Provided there remains sufficient will on all sides, Uribe’s proposals may afford an opening to achieve a national consensus over peace, one far broader than the 54,000 votes by which the “No” campaign won. There are hard questions, however, that leave room for great uncertainty. Do diverse actors in the “No” coalition agree that Uribe’s proposals constitute the agenda going forward, or will the coming days see an endless stream of demands from a group heady from its October 2 victory? Do Uribe and his supporters believe that all their proposals need to be accepted, or are they open to the fundamental give-and-take of any real negotiation? Will the FARC, convinced that the accord signed on September 26 is a binding agreement, accept changes that toughen the terms to which they’ve agreed? Is the ELN committed to joining a national consensus about peace, or will it drag out negotiations once they’ve started? Will the Santos government, after signing what chief negotiator Humberto de la Calle called an “accord of the possible,” be able to navigate between the FARC and “No” voters in order to salvage the peace? Most importantly, do all sides understand that the time frame for making changes is a matter of weeks, not months, at which point the bilateral ceasefire with the FARC could easily unravel?
There is no roadmap for the way forward.
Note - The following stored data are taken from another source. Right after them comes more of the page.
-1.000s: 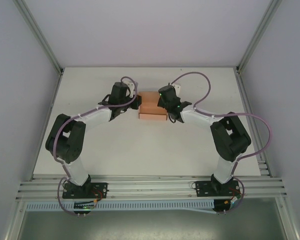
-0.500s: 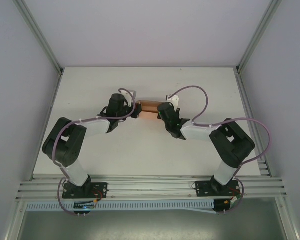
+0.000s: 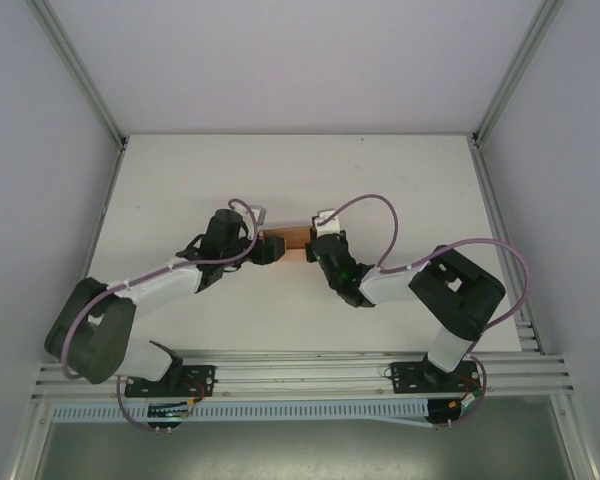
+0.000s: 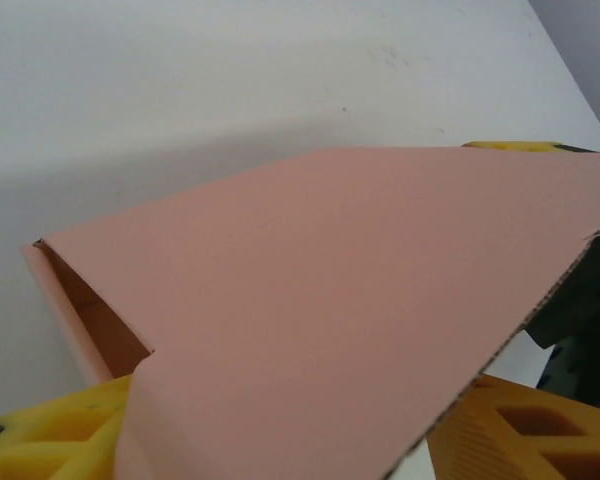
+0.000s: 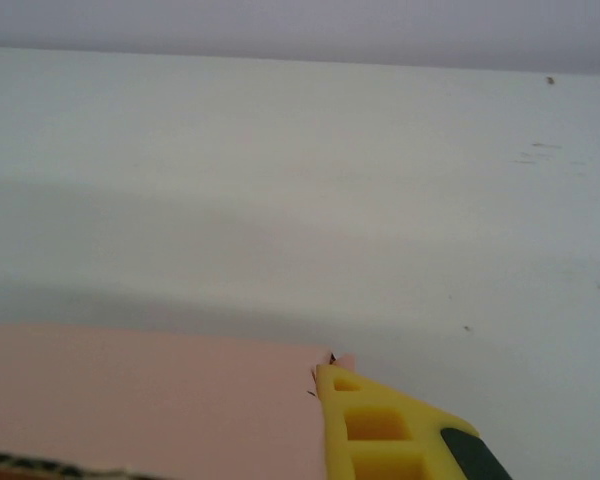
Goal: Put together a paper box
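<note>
The salmon-pink paper box (image 3: 285, 238) hangs just above the white table (image 3: 180, 180), between my two grippers. My left gripper (image 3: 264, 249) is at its left end. In the left wrist view a broad pink panel (image 4: 360, 300) lies across the gap between my yellow fingers (image 4: 50, 440), which stand far apart. The box's hollow inside (image 4: 95, 320) shows at the left. My right gripper (image 3: 314, 250) is at the box's right end. Its yellow finger (image 5: 380, 430) presses against the pink panel (image 5: 150, 400), and a sliver of card sticks out past the tip. The other finger is hidden.
White enclosure walls stand on the left, right and far sides of the table. Aluminium rails (image 3: 300, 375) run along the near edge by the arm bases. Purple cables (image 3: 380, 205) loop over both wrists.
Both arms have drawn the box toward the near side. The box has turned from face-up to nearly edge-on. The left gripper's jaws have spread apart.
</note>
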Robot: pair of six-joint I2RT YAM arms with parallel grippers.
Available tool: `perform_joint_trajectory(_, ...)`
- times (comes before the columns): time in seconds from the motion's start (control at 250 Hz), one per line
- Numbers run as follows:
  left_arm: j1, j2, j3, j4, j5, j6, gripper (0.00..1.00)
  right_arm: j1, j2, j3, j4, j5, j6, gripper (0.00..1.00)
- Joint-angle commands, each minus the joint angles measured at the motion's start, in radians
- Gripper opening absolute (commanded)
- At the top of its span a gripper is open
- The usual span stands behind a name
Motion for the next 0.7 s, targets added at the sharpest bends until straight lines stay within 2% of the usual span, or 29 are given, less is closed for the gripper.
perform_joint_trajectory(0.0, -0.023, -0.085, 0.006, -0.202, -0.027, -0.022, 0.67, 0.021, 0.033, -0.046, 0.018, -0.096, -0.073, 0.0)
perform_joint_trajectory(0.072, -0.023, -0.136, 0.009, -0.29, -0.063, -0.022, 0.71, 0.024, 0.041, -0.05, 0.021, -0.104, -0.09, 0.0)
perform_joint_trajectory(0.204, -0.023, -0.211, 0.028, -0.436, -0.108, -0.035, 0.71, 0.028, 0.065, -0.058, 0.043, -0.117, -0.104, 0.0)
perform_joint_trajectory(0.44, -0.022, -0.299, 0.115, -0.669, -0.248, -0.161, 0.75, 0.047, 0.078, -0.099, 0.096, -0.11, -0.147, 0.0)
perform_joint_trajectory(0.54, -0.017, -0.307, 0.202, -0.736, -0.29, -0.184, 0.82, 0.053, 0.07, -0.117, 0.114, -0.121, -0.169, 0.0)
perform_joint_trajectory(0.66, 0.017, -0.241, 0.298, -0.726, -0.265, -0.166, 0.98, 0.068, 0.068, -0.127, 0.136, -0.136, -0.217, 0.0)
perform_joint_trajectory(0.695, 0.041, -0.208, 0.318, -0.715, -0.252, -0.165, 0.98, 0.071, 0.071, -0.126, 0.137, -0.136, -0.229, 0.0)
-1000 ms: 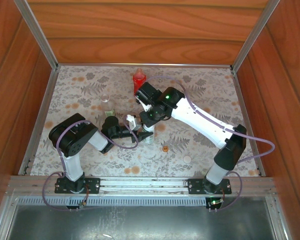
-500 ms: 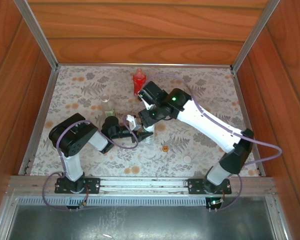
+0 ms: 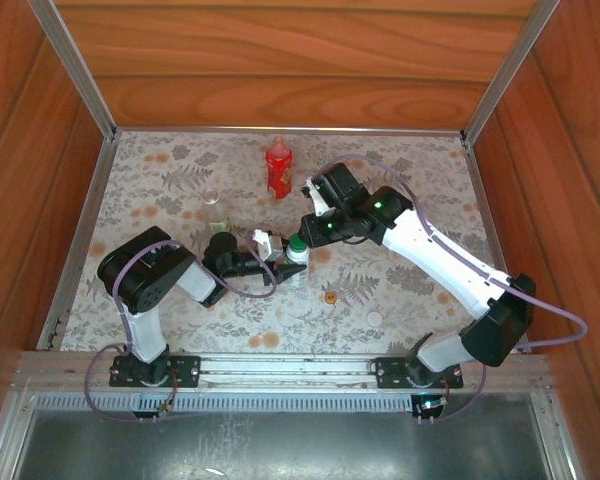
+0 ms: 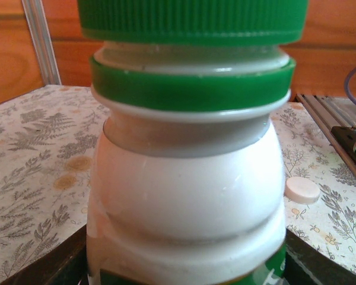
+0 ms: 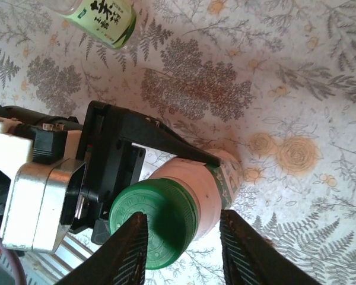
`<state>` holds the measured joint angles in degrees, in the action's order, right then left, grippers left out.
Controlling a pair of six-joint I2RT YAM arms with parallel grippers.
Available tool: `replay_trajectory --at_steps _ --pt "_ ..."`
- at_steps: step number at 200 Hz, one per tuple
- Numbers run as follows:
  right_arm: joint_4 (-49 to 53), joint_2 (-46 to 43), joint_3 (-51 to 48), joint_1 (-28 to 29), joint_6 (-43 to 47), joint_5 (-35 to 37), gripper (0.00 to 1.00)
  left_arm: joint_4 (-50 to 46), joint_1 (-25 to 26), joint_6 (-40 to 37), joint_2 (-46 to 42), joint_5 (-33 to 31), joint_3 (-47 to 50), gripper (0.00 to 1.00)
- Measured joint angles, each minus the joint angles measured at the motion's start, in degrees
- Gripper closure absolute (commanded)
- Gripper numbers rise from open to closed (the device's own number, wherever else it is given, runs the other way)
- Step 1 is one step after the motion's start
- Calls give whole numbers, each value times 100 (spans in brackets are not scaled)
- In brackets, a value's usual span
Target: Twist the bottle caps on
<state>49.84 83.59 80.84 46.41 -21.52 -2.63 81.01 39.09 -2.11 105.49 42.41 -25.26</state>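
Note:
My left gripper (image 3: pixel 280 262) is shut on the white bottle (image 3: pixel 296 270), which stands upright near the table's middle. In the left wrist view the bottle (image 4: pixel 187 196) is very close, with the green cap (image 4: pixel 193 18) on its neck. A strip of white neck shows above the green collar ring (image 4: pixel 193 89). My right gripper (image 5: pixel 183 215) hovers open above the green cap (image 5: pixel 151 222), touching nothing, and sits just right of the bottle top (image 3: pixel 296 245) in the top view. The red bottle (image 3: pixel 278 168) and the clear bottle (image 3: pixel 212 205) stand farther back. Loose on the mat lie the orange-red cap (image 3: pixel 331 297) and the white cap (image 3: pixel 375 319).
The clear bottle's pale green label (image 5: pixel 101 15) shows at the top of the right wrist view. Wooden walls and metal rails (image 3: pixel 280 130) box in the floral mat. The white cap (image 4: pixel 302 190) lies right of the held bottle.
My right gripper has pulled back to the right off the bottle top, uncovering the green cap on the neck. Its elbow swung right. The left arm has not moved.

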Motion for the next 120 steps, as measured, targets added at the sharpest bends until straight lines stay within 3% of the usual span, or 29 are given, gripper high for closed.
replay_trajectory --at_steps 120 --pt "-330 -22 -201 -83 -55 -284 82 4 0 9 11 13 -7 42"
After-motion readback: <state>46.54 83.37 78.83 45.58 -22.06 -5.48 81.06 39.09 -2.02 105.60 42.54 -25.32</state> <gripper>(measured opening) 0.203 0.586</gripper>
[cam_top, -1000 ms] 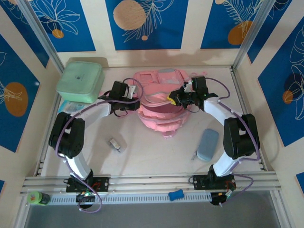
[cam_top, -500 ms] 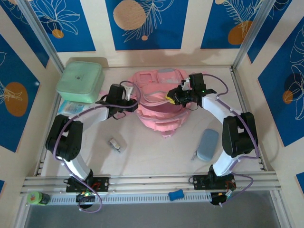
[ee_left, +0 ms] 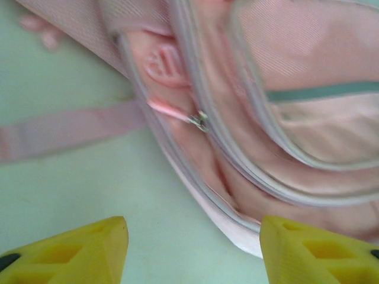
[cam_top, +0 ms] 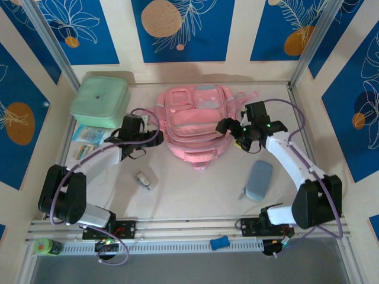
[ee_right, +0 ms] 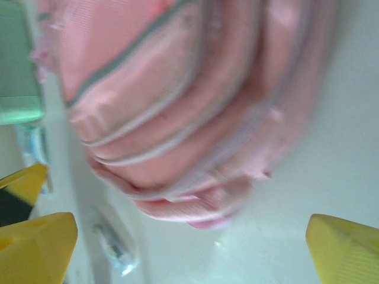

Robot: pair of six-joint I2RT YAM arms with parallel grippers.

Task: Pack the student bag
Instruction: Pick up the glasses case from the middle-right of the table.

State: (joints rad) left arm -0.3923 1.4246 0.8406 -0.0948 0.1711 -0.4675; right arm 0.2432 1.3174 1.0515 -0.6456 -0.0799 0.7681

The United States, however, can play a fundamental role in enhancing the possibility for success. The Obama administration has been resolute in backing the peace process under President Santos; following the defeat of the plebiscite, Secretary of State John Kerry expressed support for new efforts towards “inclusive dialogue.” For the fiscal year that just ended, the Republican-led Congress offered more foreign aid to Colombia in the event of a peace accord than the administration itself had requested. This strong demonstration of bipartisanship continues the pattern that has characterized U.S.-Colombian relations for over 15 years. Strong messages toward conciliation and flexibility must now emanate from all quarters. White House Special Envoy for Colombia, Bernard Aronson, has earned the trust of the FARC even while saying difficult things. If requested by the Colombian government, he must continue to convey a strong dose of reality therapy, to the FARC as well as the ELN. Congressional Republicans with whom Uribe has maintained close contact since leaving office can play a critical role in urging flexibility and compromise on all sides.
All of Colombian society, backed by bipartisan majorities in the United States, have an obligation to rescue the opportunity to end 52 years of war with the FARC, and potentially with the ELN. The best solution is one for which all can claim credit. The silver lining in the cloud of the “No” vote may be precisely that new chance.
Arnson is the director of the Latin American Program at the Woodrow Wilson Center in Washington, D.C.